Activity -
Verbatim copy, images omitted: return the full listing.
* * * * * * * * *
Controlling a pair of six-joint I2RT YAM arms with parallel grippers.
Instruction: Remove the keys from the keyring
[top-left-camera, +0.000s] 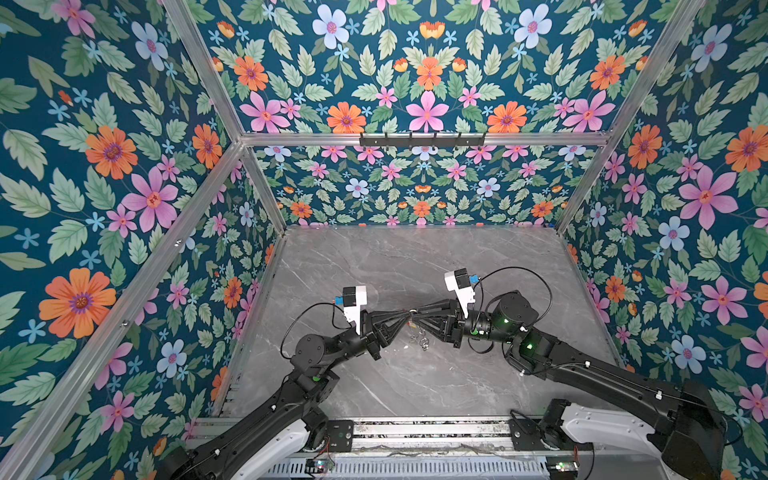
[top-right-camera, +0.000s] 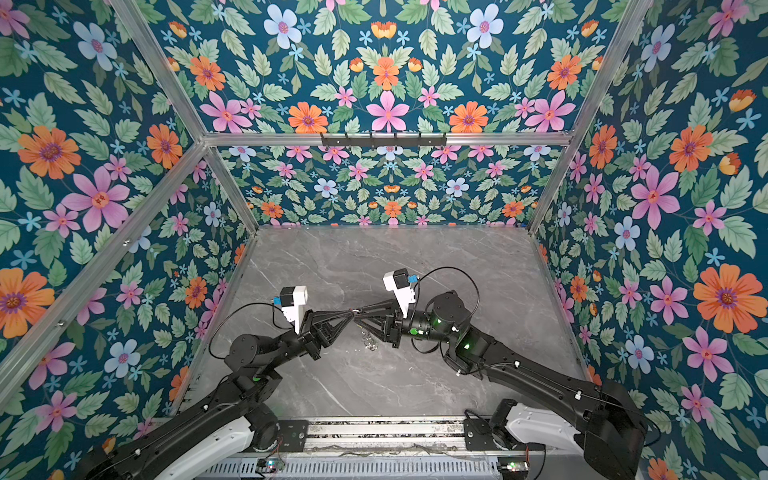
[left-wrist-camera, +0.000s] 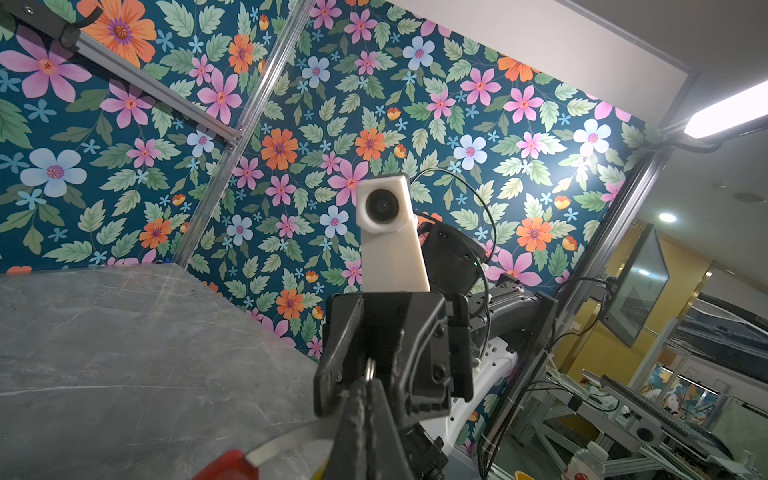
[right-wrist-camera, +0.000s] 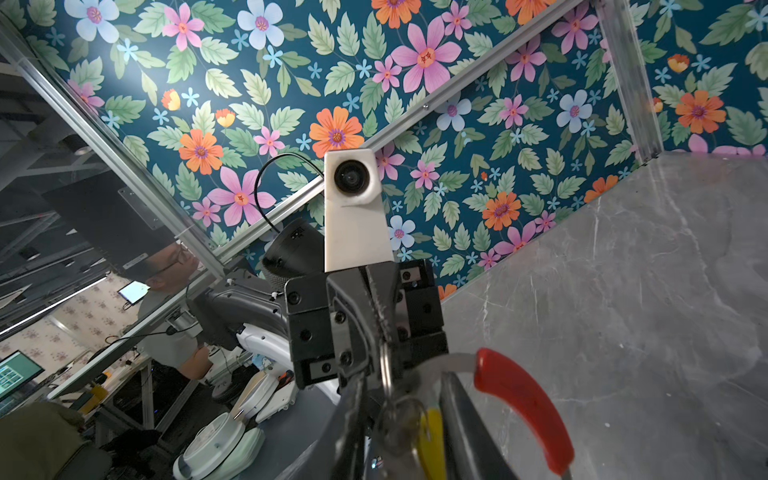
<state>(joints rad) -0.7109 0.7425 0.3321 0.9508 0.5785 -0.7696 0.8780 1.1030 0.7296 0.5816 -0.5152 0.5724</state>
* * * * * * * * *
Exercise result -
Controlling a pair of six-joint I2RT YAM arms with parallel grippers.
Instruction: Remove the keys from the keyring
[top-left-camera, +0.000s] 
[top-right-camera, +0.000s] 
[left-wrist-camera, +0.000s] 
[right-wrist-camera, +0.000s] 
<state>(joints rad) -0.7109 0.7425 0.3321 0.9508 0.5785 -0.7696 0.8780 1.1030 0.7296 0.5816 -0.5152 0.5724</state>

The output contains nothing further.